▶ **To do**: Beginning at the line containing "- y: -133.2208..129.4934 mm" in the material below and ending at the line containing "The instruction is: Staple", return each line exactly and add nothing.

▶ **Material provided**:
-.-.-

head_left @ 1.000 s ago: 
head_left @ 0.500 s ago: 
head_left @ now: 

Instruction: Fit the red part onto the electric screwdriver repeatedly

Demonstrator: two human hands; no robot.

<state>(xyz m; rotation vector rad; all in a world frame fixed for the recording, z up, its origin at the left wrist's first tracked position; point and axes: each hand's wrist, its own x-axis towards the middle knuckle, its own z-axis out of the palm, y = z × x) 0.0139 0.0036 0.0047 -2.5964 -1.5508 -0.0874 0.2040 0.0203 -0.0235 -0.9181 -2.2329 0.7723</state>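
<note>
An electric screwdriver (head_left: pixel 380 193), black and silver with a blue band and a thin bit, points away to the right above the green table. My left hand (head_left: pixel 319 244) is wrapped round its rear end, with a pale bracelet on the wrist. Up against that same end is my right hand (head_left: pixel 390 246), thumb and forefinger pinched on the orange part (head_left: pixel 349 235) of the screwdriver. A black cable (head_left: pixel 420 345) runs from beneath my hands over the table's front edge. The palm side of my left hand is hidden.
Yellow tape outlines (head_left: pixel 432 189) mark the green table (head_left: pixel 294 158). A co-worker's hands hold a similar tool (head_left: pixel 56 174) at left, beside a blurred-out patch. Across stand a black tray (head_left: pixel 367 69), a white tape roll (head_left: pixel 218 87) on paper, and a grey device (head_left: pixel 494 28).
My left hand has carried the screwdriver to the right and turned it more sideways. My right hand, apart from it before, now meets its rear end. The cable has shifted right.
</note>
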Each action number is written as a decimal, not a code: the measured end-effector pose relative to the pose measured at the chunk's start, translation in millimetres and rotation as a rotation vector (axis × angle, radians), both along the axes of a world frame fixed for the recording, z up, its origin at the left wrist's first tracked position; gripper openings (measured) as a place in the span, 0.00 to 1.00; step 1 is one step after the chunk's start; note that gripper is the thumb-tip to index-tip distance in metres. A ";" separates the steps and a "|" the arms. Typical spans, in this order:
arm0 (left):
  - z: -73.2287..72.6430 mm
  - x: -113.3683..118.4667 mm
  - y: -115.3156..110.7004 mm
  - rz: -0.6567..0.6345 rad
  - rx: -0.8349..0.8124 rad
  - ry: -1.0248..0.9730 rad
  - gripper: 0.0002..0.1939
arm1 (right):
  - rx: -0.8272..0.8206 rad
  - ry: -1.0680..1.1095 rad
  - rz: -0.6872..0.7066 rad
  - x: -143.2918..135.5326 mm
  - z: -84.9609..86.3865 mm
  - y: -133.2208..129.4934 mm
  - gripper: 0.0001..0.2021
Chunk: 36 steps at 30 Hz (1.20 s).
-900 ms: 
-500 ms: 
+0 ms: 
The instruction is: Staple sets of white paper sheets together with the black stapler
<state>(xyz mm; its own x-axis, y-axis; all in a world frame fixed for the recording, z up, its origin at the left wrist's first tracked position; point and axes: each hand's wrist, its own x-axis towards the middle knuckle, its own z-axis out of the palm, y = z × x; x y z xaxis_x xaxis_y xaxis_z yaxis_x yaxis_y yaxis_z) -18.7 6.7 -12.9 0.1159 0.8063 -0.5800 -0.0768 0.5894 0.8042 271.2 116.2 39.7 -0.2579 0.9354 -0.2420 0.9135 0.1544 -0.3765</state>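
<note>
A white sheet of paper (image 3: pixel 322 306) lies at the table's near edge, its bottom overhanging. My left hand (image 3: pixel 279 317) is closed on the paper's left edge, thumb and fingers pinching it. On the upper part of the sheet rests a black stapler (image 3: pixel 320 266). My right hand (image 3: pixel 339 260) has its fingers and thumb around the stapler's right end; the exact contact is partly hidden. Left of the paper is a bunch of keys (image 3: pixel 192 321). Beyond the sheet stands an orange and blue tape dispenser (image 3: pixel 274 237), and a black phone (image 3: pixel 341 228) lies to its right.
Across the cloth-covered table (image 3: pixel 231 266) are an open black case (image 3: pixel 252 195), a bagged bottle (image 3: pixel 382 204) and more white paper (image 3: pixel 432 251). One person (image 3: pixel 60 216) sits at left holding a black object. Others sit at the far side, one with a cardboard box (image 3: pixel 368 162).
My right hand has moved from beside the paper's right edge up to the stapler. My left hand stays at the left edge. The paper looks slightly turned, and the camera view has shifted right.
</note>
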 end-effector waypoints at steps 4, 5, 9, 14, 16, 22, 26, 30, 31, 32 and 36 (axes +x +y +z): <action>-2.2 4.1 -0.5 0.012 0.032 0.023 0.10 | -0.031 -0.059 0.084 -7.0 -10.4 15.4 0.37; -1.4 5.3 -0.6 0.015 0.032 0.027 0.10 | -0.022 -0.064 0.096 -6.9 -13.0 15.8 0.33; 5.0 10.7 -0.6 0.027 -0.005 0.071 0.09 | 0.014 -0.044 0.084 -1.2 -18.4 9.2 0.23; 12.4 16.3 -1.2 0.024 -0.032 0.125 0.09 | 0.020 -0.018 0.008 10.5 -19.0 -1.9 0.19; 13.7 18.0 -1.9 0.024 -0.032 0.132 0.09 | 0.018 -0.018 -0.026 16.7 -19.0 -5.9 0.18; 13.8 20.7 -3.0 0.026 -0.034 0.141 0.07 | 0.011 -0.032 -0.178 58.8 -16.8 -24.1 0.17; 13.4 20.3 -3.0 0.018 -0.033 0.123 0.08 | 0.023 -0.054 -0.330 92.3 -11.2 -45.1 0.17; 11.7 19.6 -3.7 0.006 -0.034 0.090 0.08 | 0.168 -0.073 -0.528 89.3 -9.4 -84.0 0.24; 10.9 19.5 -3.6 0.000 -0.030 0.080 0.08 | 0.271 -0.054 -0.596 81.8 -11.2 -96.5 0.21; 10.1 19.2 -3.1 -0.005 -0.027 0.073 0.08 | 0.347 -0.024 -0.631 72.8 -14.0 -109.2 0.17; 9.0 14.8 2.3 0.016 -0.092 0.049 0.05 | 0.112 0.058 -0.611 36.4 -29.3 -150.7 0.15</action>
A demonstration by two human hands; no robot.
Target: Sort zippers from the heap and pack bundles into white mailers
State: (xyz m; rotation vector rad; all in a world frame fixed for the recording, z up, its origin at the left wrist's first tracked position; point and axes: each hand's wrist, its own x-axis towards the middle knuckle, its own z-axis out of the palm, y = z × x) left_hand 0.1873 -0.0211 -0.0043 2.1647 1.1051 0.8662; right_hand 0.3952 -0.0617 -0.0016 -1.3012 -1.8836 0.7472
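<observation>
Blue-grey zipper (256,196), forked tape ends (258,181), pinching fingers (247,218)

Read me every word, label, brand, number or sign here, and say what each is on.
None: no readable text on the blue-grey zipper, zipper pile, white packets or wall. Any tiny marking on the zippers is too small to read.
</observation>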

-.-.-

▶ **Answer section**:
  - y: -133.2208..129.4934 mm
  - gripper: 0.0001..0.2021
Chunk: 36 steps at 30 Hz (1.20 s).
-900 ms: 
-500 ms: 
+0 ms: 
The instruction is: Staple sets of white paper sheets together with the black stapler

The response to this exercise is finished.